Ночь, ещё непривычное слово «тревога», мы с бабушкой и Вовкой сидим в подвале. Запах угля, тусклая лампочка под потолком, и я мучительно пытаюсь понять, что происходит.
Опять поворачивается калейдоскоп с моими осколками.
Дорога… Иногда удаётся ускользнуть от бдительного ока взрослых и стать у приоткрытых дверей теплушки.
Можно держаться за поперечную доску и вдыхать свежий ветер и смутное ощущение пьянящей новизны, когда мелькают поля, перелески, опять бескрайние южные поля.
Но тут же:
– Света, сколько раз тебе повторять – не подходи к дверям! Так и хочет вывалиться! – мамин голос звенит от возмущения, и я пробираюсь через узлы и чемоданы в дальний угол, где она сидит с Вовкой на руках. Он тихий-тихий, его не слышно даже, когда вся вагонная малышня начинает плакать, как по цепочке, один за другим.

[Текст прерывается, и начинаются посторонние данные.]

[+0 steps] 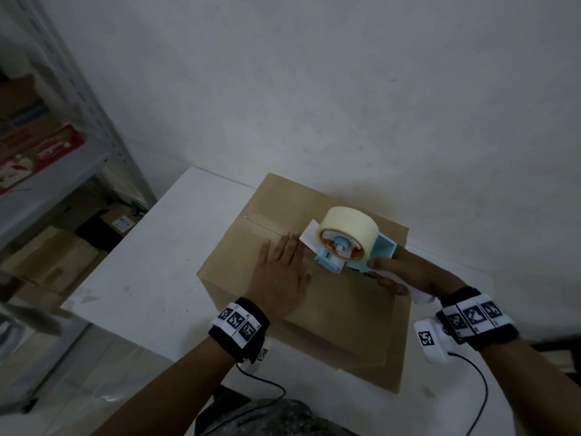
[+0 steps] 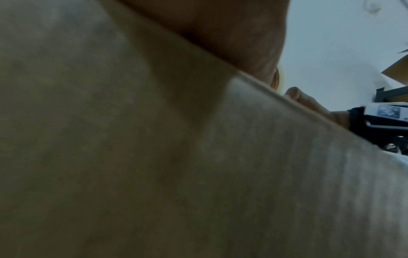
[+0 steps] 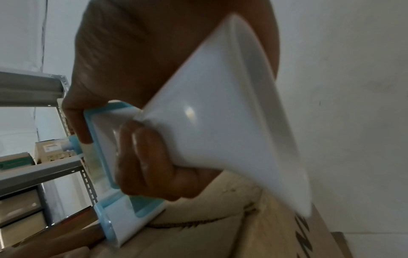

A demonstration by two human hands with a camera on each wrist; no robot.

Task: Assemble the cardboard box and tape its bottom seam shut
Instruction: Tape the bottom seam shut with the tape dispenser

А меня уже зовут Светой, наверно, потому что папы с нами нет, это ему нравилось называть меня Ланочкой.
Дорога… Многочасовые стоянки на запасных путях, просто посреди степи. Мы ведь были самым несрочным грузом, самым неважным. На каждой станции взрослые и дети бежали с чайниками за кипятком. Мама отдавала Вовку бабушке и, строго взглянув на меня, убегала. Сердце моё сжималось от страха – вот сейчас мы тронемся, а мама останется.
Бывало, едва люди с чайниками успевали спрыгнуть на землю, состав оживал, начинал двигаться. И десятки рук тянулись из вагонов.
А поезд идёт, и я смотрю с безопасного расстояния, как мимо приоткрытой двери бегут деревья…
Мы живём в доме из старого красного кирпича, красные от ржавчины железные ступеньки на второй этаж, красноватый песок во дворе, и немыслимая жара.
Очень хочется пить, постоянно хочется пить. Никаких других мыслей и желаний. Взрослые твёрдо усвоили, что детям можно только кипячёную воду, особенно теперь, в войну, в дороге.
Большой красно-коричневый чайник сейчас закипит или сейчас остынет. Мама дует на воду в крышке от чайника, и она, наконец, у тебя в руках. Ты пьешь её, тёплую, большими жадными глотками, но через несколько минут снова хочется пить.
Я знала, настоящая вода в колонке во дворе, надо только спуститься по лестнице и напиться. Ночью лежу и жду, пока все заснут.
Комната огромная, несколько семей. Тихо встаю. Серый свет за окном, серый стакан рядом с чайником. Дверь приоткрыта «для воздуха». Набрасываю чёрную мамину шаль, спускаюсь к колонке.